[Start of Attachment]

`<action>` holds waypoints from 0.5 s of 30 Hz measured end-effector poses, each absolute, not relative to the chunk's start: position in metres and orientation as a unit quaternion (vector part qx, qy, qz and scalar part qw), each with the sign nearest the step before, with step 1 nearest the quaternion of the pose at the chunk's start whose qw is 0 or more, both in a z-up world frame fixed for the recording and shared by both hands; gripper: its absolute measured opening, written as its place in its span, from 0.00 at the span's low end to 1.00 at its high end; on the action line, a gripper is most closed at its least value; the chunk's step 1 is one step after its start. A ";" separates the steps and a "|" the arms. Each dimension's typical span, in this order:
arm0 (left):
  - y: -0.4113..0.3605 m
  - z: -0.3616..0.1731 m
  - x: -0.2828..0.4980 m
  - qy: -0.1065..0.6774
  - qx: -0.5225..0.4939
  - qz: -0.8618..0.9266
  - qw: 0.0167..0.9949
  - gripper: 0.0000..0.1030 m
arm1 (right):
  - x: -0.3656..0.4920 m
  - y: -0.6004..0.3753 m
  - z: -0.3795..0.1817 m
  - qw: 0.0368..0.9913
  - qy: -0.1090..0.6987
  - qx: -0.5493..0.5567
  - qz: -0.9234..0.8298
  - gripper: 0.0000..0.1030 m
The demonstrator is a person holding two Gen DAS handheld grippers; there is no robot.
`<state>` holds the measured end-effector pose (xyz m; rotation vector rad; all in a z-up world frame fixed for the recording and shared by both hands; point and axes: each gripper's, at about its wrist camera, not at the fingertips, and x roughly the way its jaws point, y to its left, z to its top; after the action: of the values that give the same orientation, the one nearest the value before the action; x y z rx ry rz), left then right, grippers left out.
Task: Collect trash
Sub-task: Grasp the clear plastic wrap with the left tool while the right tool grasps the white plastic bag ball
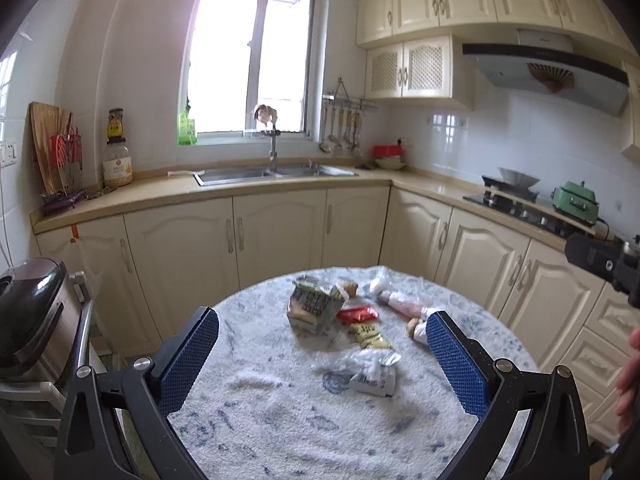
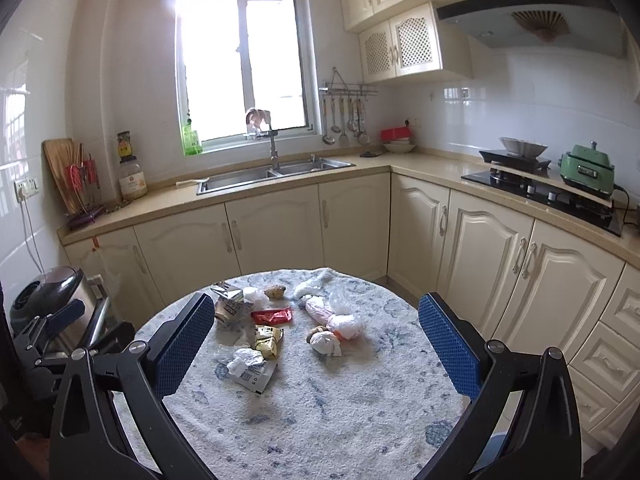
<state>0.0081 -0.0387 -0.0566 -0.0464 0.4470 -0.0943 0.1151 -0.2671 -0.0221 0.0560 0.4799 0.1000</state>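
Observation:
Trash lies on a round table with a white and blue cloth (image 1: pixel 280 412) (image 2: pixel 320 408). There is a crushed carton (image 1: pixel 314 307) (image 2: pixel 229 307), a red wrapper (image 1: pixel 357 313) (image 2: pixel 272 315), a yellow wrapper (image 1: pixel 370 335) (image 2: pixel 268 340), a crumpled white wrapper (image 1: pixel 374 376) (image 2: pixel 250 366), and knotted plastic bags (image 1: pixel 404 302) (image 2: pixel 334 318). My left gripper (image 1: pixel 322 364) is open and empty, above the near part of the table. My right gripper (image 2: pixel 316 352) is open and empty, also short of the trash.
A metal bin with a dark lid (image 1: pixel 30 316) (image 2: pixel 56 300) stands left of the table. Cream cabinets (image 1: pixel 280 232), a sink (image 1: pixel 272 174) and a stove (image 2: pixel 540 188) line the walls behind. The right gripper's body (image 1: pixel 604 264) shows at the left wrist view's right edge.

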 end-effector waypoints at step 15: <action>-0.052 -0.156 0.202 0.383 -0.014 -0.072 0.921 0.99 | 0.212 -0.275 -0.130 0.925 0.375 0.043 0.046 1.00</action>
<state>0.2018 -0.0516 -0.1561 -0.0295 0.7859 -0.1471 0.2123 -0.2752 -0.1305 0.0888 0.7696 0.0944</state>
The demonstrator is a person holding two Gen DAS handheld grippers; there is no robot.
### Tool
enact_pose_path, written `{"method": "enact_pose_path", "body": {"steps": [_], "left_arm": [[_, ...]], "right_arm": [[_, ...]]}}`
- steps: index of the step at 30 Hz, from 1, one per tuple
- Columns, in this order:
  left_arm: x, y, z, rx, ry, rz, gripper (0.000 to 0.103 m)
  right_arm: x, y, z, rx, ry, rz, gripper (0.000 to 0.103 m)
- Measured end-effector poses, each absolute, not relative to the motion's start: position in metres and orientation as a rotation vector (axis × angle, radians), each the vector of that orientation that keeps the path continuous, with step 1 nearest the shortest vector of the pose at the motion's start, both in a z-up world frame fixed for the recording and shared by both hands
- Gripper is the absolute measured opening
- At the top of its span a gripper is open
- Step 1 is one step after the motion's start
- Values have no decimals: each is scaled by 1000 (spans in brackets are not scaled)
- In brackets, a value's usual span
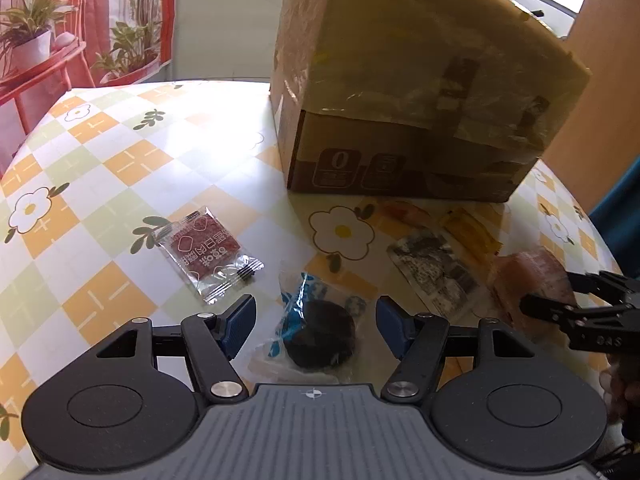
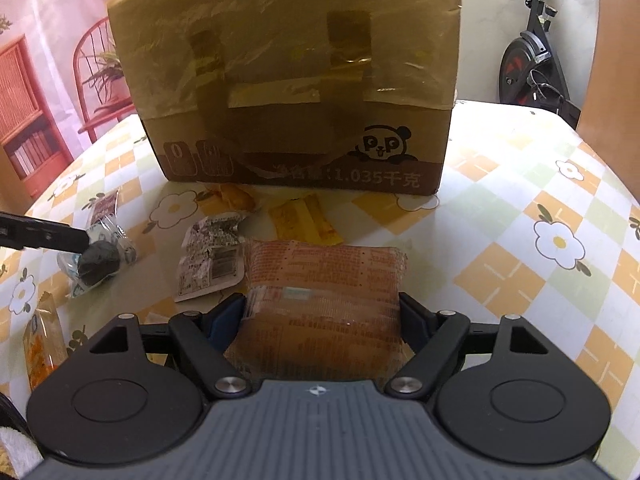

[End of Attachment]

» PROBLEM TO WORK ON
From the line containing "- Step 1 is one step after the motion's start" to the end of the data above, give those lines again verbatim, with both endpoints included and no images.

» TASK RESPONSE
- Step 1 is one step after the motion's start
- Values have no decimals: each is scaled by 1000 (spans in brackets are not scaled)
- In brackets, a value's usual span

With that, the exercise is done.